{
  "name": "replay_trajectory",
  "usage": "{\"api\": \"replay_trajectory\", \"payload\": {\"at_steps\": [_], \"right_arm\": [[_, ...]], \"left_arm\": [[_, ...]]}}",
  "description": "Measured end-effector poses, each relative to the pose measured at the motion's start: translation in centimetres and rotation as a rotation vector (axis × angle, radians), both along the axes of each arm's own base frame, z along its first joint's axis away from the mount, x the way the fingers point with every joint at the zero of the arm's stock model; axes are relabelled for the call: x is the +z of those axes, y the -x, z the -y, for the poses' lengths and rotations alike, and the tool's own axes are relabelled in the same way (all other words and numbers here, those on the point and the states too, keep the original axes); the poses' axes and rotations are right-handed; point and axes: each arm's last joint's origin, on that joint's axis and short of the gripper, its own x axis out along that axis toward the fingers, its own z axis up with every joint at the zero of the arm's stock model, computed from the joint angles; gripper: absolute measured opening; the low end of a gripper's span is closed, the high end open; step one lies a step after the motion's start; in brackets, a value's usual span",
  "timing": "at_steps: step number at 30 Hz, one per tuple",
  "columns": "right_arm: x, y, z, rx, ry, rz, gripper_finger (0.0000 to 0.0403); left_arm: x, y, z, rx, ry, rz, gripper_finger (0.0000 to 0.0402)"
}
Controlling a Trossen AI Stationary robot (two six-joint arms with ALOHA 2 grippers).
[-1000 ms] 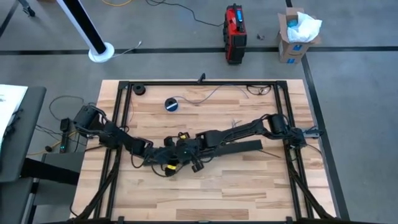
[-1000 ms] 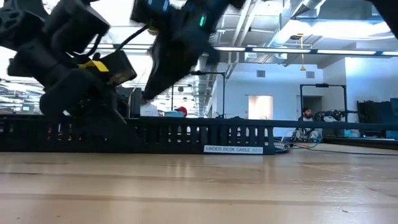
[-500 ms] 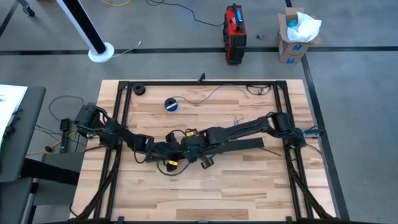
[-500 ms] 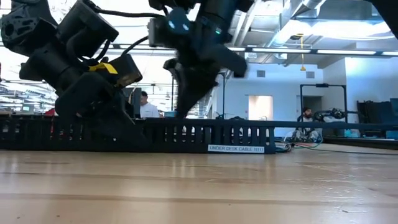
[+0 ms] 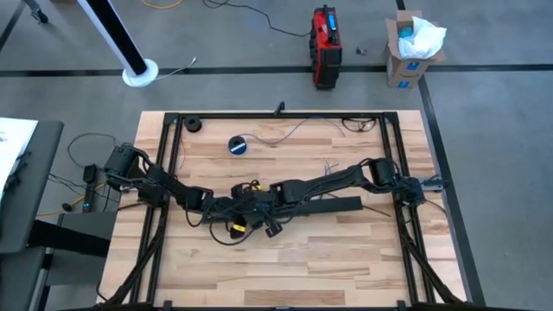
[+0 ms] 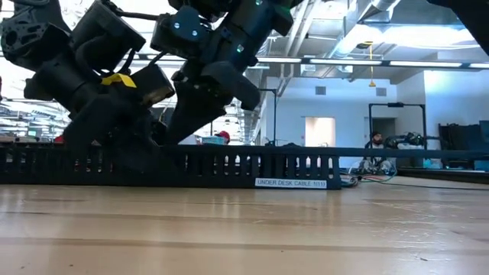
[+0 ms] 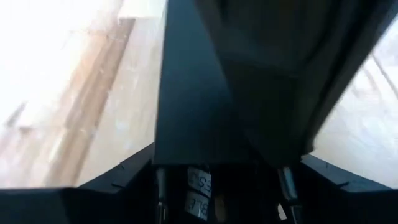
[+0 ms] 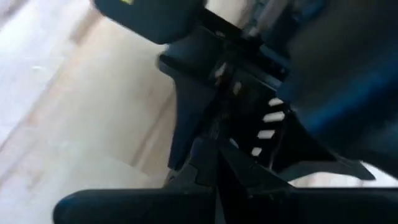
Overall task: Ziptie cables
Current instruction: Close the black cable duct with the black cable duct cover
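Two dark arms meet over the middle of the butcher-block table (image 5: 346,250), and we see their matte black grippers crowded together above a long, flat, slotted black plastic strip (image 6: 252,166). From overhead the left gripper (image 5: 226,210) reaches in from the left side and the right gripper (image 5: 257,204) from the right, the two nearly touching. In the low view the strip lies flat on the pale wood, a row of narrow upright slots along its wall and a small white label (image 6: 291,182) reading "UNDER DESK CABLE" on its face. The left gripper's blocky body with a yellow tag sits right down at the strip; the right gripper angles in just beside it. We cannot tell whether either pair of fingers stands apart or together: both wrist views are filled with dark, smooth plastic at close range.

The cables (image 5: 289,131), thin pale and dark wires, lie loose at the far side of the table, well apart from both grippers. Near them sits a small round blue-and-black tape roll (image 5: 238,144). Black metal framing (image 5: 276,114) borders the table.
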Motion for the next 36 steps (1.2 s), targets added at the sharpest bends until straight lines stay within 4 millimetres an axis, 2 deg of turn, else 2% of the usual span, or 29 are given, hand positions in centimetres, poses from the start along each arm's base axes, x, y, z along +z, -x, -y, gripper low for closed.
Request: {"api": "replay_trajectory", "payload": {"at_steps": [5, 10, 16, 22, 27, 33, 36], "right_arm": [[2.2, 0.6, 0.0, -0.052, 0.029, 0.021, 0.0], [5.2, 1.5, 0.4, -0.066, 0.023, 0.054, 0.0], [4.9, 1.8, 1.2, -0.083, 0.03, 0.0, 0.0], [4.1, 2.1, 1.3, -0.067, 0.021, -0.025, 0.0], [3.5, 2.1, 0.8, -0.043, -0.006, -0.012, 0.0], [3.6, 2.2, -0.3, -0.032, -0.017, 0.002, 0.0], [3.6, 2.3, -0.7, -0.023, -0.019, 0.0, 0.0]], "left_arm": [[0.1, -0.1, -0.2, 0.024, -0.053, 0.009, 0.0261], [0.4, -0.5, -0.5, 0.046, 0.065, 0.028, 0.0262], [1.2, -0.8, -0.3, 0.02, 0.136, 0.033, 0.0262], [1.8, 0.3, 0.1, 0.014, 0.203, -0.062, 0.0263], [3.1, 1.5, 0.9, -0.03, 0.285, -0.103, 0.0263], [4.5, 3.2, 1.3, -0.023, 0.289, -0.154, 0.0263], [4.5, 3.2, 1.3, -0.036, 0.193, -0.149, 0.0263]]}}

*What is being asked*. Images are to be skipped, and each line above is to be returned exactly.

*Task answer*.
{
  "name": "replay_trajectory",
  "usage": "{\"api\": \"replay_trajectory\", \"payload\": {\"at_steps\": [_], \"right_arm\": [[_, ...]], \"left_arm\": [[_, ...]]}}",
  "description": "Measured end-effector poses, each relative to the pose measured at the motion's start: translation in centimetres and rotation as a rotation vector (axis × angle, radians), both along the axes of each arm's own base frame, z along its first joint's axis away from the mount, x the way the fingers point with every joint at the zero of the arm's stock model; axes are relabelled for the call: x is the +z of those axes, y the -x, z the -y, for the poses' lengths and rotations alike, and the tool's own axes are relabelled in the same way (all other words and numbers here, those on the point and the states too, keep the original axes); the poses' axes and rotations are right-handed; point and axes: each arm's last joint's origin, on that joint's axis and short of the gripper, its own x axis out along that axis toward the fingers, its own z axis up with every joint at the zero of the arm's stock model, computed from the joint angles; gripper: absolute measured opening; the low end of a gripper's span is closed, the high end open; step one lies a step after the motion's start; in brackets, a value's usual span",
  "timing": "at_steps: step number at 30 Hz, one per tuple",
  "columns": "right_arm: x, y, z, rx, ry, rz, gripper_finger (0.0000 to 0.0403); left_arm: x, y, z, rx, ry, rz, gripper_finger (0.0000 to 0.0402)"
}
Controlling a Trossen AI Stationary robot (two six-joint arms with ALOHA 2 grippers).
[-1000 ms] 
[-1000 ms] 
[-500 ms] 
[-500 ms] 
[+0 ms] 
[+0 ms] 
[+0 ms] 
[+0 ms] 
Overall task: Ziptie cables
Current instruction: Close the black cable duct with the black cable duct cover
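Two dark arms meet over the middle of the butcher-block table (image 5: 346,250), and we see their matte black grippers crowded together above a long, flat, slotted black plastic strip (image 6: 252,166). From overhead the left gripper (image 5: 226,210) reaches in from the left side and the right gripper (image 5: 257,204) from the right, the two nearly touching. In the low view the strip lies flat on the pale wood, a row of narrow upright slots along its wall and a small white label (image 6: 291,182) reading "UNDER DESK CABLE" on its face. The left gripper's blocky body with a yellow tag sits right down at the strip; the right gripper angles in just beside it. We cannot tell whether either pair of fingers stands apart or together: both wrist views are filled with dark, smooth plastic at close range.

The cables (image 5: 289,131), thin pale and dark wires, lie loose at the far side of the table, well apart from both grippers. Near them sits a small round blue-and-black tape roll (image 5: 238,144). Black metal framing (image 5: 276,114) borders the table.
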Motion for the next 36 steps (1.2 s), targets added at the sharpest bends until straight lines stay within 4 millimetres an axis, 2 deg of turn, else 2% of the usual span, or 29 are given, hand positions in centimetres, poses from the start along each arm's base axes, x, y, z along +z, -x, -y, gripper low for closed.
Request: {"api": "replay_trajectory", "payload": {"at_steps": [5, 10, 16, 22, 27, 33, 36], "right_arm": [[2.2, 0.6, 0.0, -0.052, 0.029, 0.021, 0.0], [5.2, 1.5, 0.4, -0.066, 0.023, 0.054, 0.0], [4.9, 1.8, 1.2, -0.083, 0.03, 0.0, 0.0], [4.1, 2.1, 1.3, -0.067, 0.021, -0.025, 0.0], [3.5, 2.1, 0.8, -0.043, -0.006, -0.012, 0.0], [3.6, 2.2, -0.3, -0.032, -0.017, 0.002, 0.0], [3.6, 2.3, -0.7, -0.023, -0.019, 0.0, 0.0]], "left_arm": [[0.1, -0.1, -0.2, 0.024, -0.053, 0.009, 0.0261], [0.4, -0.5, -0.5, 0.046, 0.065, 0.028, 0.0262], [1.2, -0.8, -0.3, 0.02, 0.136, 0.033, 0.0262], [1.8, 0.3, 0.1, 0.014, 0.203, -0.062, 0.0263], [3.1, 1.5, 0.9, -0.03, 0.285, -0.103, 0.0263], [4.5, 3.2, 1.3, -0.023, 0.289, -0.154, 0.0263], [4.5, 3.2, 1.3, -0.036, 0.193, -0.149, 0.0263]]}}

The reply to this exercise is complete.